Une Semaine

coclique-ho

Illustration Sarah Vieille ©

-Lundi-
J’me suis cogné au coin du jour
Comme, étonné du monde autour
Qui s’agitait fin de week-end pour
La semaine qui commençait

J’avais le cœur en bandoulière
Beaucoup d’envies, des tas de souhaits
J’avais des rêves plein les paupières
Qui se tissaient et s’chamaillaient

À tel point que je ne distinguais plus
Dans c’tintamare, cette pagaille
L’agitation, le bruit de la rue
De la clameur de mes entrailles

J’ai donc remis au jour prochain
C’qu’il est préférable de ne pas faire le jour même
Histoire de séparer le grain
De l’ivresse, au matin blême
-Lundi-

-Mardi-
J’me suis levé de bon matin
L’air était pur et si  léger
Que j’ai même effleuré en chemin
Des horizons au goût sucré

J’avais, j’crois, le pied marin
Et j’étais prêt à avaler
Sans sourciller, sans sourciller
Des kilomètres de quotidien

J’ai donc fait quelques escales
Pour m’imprégner à mesure
De l’ambiance estivale
Qui, fleurirait mon futur

Depuis Porte des Lilas
J’ai pris direction plein sud
Je n’ai fait que quelques pas
Mais vers un changement d’attitude
-Mardi-

-Mercredi-
Le vent a soufflé en rafale
Éole a pris son pied à effeuiller un à un chaque pétale
Alors bouche bée, j’ai attendu le diagnostic final:
“Je t’aime, un peu, beaucoup,
Plus du tout, j’ai un amant”...

C’est drôle mais, sur le coup
Je n’ai pu avoir aucune réaction
Comme si la violence du coup
Avait obstrué l’horizon

Pantin écorné, froissé
Vidé  de  toute substance
J’me suis mis en boule pour pleurer
À attendre les jours qui chantent

Depuis, j’regarde d’un air léger
La distance qui nous sépare
Du temps où j’étais accroché
À ton cœur sans amarres
-Mercredi-

-Jeudi-
Le ciel était noir à en craquer
Tu m’as quitté la veille
Et j’peine encore à me relever
De cette absence de soleil

J’ai pourtant continué
À marcher tête nue
Et quand l’orage a éclaté,
J’ai plongé vers les nues.

Les gouttes de pluie étaient grosses, comme des tomates
Qu’un public olympien insatisfait me jetait à la figure
Mais j’avançais dignement, sans trop de hâte
Car derrière le fracas et les cris se dessinait à nouveau, l’azur.
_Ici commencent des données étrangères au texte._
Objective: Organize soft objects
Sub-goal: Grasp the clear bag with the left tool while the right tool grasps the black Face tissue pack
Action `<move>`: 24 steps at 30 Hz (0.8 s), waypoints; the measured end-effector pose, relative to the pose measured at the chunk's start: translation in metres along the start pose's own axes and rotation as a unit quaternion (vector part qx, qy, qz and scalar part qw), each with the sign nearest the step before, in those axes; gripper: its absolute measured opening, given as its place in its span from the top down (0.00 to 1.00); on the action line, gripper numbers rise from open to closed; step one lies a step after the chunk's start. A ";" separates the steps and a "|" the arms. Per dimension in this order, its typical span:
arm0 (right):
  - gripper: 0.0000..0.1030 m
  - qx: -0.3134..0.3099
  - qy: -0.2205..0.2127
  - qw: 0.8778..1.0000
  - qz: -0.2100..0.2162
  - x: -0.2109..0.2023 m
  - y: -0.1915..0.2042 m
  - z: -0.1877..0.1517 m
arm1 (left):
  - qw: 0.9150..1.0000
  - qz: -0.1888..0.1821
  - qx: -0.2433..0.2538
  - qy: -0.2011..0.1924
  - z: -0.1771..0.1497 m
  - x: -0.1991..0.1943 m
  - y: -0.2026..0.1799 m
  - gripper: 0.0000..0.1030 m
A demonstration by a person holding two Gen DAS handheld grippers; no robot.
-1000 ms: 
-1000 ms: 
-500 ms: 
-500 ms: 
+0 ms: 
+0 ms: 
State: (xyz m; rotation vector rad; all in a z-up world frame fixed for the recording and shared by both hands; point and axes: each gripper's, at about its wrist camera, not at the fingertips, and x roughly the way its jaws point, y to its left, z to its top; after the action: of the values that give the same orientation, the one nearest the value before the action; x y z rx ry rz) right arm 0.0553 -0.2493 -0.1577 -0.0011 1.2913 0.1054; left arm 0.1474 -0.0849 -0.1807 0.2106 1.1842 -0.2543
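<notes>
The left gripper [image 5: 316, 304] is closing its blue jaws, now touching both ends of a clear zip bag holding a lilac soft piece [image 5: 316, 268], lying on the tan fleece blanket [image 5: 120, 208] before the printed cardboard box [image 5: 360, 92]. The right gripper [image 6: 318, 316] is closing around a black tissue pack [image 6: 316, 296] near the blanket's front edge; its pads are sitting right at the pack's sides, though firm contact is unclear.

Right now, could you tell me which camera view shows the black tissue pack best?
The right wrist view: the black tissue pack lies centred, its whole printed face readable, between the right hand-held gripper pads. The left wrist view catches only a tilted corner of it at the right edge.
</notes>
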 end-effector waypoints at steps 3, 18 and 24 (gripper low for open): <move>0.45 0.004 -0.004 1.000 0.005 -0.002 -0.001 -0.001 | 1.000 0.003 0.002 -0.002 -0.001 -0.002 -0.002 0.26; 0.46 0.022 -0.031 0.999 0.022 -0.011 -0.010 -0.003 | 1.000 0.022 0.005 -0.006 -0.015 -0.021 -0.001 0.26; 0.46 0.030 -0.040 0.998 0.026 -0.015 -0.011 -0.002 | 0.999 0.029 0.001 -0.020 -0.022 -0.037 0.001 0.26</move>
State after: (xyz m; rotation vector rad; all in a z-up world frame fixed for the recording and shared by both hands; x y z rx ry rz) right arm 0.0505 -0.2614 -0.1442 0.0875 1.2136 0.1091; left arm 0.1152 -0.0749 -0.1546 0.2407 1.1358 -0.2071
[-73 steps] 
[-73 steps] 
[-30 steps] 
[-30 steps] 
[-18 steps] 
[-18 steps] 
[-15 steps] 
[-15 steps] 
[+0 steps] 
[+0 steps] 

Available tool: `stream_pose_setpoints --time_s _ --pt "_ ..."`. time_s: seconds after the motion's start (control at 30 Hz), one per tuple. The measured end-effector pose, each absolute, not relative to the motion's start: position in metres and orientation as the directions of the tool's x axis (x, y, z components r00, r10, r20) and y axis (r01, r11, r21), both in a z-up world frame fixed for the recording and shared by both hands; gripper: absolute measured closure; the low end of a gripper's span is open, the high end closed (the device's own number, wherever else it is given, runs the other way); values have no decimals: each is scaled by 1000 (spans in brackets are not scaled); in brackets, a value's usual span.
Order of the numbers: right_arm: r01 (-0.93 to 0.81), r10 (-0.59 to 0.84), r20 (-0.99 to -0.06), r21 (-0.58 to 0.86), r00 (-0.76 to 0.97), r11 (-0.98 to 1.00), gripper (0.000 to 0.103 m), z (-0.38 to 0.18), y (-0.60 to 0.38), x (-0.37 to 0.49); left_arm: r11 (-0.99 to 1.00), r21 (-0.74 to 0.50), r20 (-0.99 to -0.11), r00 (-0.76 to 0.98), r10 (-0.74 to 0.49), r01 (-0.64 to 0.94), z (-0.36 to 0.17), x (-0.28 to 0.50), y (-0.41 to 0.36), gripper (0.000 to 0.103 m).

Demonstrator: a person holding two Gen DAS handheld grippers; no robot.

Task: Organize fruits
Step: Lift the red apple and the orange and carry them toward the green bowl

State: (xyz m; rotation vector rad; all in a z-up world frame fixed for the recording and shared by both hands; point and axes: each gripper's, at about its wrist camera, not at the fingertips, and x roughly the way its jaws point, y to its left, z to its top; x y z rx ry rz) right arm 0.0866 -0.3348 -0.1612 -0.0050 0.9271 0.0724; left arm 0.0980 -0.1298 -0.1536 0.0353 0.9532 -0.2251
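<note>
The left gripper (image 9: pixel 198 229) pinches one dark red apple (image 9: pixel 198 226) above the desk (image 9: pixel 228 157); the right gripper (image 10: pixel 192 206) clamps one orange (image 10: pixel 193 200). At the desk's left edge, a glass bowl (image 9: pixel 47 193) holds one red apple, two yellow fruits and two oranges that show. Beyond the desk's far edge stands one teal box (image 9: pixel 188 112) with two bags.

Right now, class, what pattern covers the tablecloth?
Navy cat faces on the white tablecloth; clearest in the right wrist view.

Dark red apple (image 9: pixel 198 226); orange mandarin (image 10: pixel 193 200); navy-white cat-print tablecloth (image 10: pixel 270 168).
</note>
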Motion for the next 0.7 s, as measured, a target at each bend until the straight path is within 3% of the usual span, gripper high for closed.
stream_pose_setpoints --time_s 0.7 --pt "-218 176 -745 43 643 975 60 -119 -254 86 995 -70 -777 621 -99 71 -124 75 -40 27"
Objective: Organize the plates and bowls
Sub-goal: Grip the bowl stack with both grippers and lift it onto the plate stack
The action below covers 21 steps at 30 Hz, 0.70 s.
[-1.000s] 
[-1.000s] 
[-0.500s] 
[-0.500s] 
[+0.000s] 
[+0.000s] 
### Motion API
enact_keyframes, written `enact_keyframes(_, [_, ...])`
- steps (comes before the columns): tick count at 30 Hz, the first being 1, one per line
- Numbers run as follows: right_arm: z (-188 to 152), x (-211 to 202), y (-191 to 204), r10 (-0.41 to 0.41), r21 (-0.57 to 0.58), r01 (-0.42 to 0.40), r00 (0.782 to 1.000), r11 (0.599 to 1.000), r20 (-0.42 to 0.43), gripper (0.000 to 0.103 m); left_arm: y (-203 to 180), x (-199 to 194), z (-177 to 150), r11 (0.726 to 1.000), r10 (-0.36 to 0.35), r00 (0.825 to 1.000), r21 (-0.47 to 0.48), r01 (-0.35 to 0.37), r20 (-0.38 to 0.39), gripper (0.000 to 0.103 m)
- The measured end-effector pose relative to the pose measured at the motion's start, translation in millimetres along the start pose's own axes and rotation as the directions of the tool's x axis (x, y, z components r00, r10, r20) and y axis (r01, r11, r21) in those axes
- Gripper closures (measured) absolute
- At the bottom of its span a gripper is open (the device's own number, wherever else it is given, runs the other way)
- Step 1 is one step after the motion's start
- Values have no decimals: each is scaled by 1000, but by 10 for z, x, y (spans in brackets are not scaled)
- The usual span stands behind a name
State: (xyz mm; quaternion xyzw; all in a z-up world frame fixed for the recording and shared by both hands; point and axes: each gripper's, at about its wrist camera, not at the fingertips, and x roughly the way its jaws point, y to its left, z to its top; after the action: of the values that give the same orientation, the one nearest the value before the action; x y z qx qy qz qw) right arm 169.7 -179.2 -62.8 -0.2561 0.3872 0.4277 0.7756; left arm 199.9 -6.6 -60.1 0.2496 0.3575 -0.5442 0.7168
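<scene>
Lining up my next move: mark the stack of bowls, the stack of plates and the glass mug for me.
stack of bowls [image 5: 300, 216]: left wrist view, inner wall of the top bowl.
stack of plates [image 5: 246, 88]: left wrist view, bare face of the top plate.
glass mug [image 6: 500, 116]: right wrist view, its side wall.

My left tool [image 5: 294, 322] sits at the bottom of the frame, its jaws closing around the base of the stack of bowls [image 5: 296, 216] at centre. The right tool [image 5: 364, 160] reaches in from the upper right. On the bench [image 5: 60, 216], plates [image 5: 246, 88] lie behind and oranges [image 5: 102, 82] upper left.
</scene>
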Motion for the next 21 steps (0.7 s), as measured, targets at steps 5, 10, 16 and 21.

L’azur souriant et gracieux
Chanté sans vague par une sirène
Une sirène de banlieue
Exilée, parmi nous, dans l’arène! “Oh ma reine”!
-Jeudi-

-Vendredi-
Le temps s’est soudain arrêté
-----------------------------------
Elle dormait encore
Je l’écoutais doucement respirer
Caché au creux de son corps

C’était, c’était une explosion
Comme si après tant d’apnée
J’goûtais enfin la profusion
Du bonheur sans gravité

J’étais simplement là
Laissant mon enveloppe explosée
Goûtant entre ses bras
De doux détours improvisés

Elle était mon élan
J’étais sa paresse
Nous glissions lentement
Entre les ombres et les caresses
-Vendredi-

-Samedi-
Notre frêle embarcation
A finalement pris le grand large
Avec comme douce musique de fond
Barbara, nous invitant au voyage

Nous avons essuyé des tempêtes
Mais plus souvent la vaisselle
Et quand nous cassions des assiettes
Nous savions ne pas être trop cruels

Ainsi cahin-caha
Sans y prêter attention
Nous devînmes toi et moi, trois
Éblouis par l’horizon

Nous avions tous deux des rêves
Tellement immenses, qu’ils semblaient lourds à porter
Nous les brodions du bout des lèvres
Afin de ne pas  les apeurer
-Samedi-

-Dimanche-
Nous sommes rentrés au petit jour
A pas feutrés et nous glissions
Enlacés, mon bras autour
De toi, en colimaçon

Chaque marche jusqu’au balcon
Encanaillé par tes soupirs
Nous a surpris le coeur fripon
Subjugués par le désir...

A midi, nous sommes allés en bon soldats
Déjeuner chez tes parents
Tes oncles, tes tantes, toute la famille était là
Pour rencontrer “ton élégant”

Elégant, je ne le fus pas
Car l’oncle Eugène à coups de jaja
M’a terrassé bien malgré moi
Si bien que, je ne me souviens pas
Comment nous sommes rentrés chez toi.